**WHAT THE TASK REQUIRES:** Could you copy every line of the data that contains the word "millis"?

**GIVEN MATERIAL:**
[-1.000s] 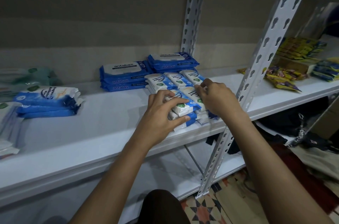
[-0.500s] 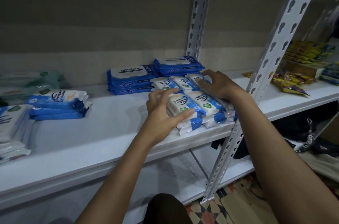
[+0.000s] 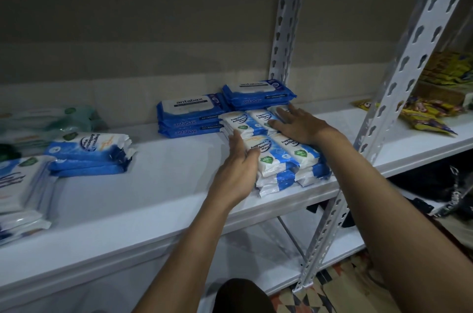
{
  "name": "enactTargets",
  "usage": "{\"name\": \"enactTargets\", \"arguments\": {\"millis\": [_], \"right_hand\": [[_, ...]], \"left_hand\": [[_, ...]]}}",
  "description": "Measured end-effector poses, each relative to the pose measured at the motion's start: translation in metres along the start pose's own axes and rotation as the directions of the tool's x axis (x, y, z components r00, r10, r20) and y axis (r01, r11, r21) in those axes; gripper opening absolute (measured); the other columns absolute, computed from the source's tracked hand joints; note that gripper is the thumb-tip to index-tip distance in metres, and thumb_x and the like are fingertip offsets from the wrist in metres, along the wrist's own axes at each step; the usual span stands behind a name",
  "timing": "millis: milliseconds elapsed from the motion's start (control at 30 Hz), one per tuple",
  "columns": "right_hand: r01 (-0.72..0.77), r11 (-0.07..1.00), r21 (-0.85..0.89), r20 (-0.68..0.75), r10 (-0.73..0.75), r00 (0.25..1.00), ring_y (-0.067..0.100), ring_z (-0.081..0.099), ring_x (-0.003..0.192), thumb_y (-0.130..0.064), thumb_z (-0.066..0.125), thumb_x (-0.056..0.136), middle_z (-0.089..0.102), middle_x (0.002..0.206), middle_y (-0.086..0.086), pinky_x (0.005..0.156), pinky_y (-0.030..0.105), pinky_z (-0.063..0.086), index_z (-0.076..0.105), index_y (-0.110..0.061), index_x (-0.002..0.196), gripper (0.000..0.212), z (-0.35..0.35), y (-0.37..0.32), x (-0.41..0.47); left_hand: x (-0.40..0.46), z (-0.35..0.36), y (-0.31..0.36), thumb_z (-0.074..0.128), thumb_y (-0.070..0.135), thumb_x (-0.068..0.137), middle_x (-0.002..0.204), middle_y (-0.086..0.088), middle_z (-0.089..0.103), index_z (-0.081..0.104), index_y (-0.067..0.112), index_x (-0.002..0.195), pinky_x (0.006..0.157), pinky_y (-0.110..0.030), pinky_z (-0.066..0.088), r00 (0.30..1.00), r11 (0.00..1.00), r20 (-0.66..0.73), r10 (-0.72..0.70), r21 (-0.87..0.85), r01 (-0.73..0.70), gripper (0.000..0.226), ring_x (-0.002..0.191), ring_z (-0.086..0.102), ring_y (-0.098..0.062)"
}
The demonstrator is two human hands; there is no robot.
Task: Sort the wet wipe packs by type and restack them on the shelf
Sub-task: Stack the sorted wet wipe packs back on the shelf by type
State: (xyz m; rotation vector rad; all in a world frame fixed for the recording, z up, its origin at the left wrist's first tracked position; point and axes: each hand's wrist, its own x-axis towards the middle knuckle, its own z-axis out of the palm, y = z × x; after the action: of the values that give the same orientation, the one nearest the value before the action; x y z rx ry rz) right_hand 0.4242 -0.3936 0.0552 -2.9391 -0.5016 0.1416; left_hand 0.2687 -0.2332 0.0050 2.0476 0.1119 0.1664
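Partly hidden: small wipe packs [image 3: 268, 154] under flat right hand [image 3: 299, 125]; left hand [image 3: 236, 171] open against stack side.

The left hand [image 3: 236, 171], which a second ago curled over the near white-and-blue wipe packs [image 3: 271, 156], now lies flat with straight fingers against their left side. The right hand [image 3: 298, 124] moves from the front stack's top to the back row [image 3: 252, 120], palm down. The front stacks now sit squared together.

White-and-blue wipe packs [image 3: 271, 156] with green badges, solid blue antabax packs [image 3: 192, 114], yellow snack packets [image 3: 422, 118], white shelf [image 3: 153, 184].
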Motion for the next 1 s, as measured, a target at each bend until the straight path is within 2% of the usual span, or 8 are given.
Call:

**ANSWER SPACE:**
  "usage": "{\"name\": \"enactTargets\", \"arguments\": {\"millis\": [_], \"right_hand\": [[_, ...]], \"left_hand\": [[_, ...]]}}",
  "timing": "millis: milliseconds elapsed from the motion's start (control at 30 Hz), one per tuple",

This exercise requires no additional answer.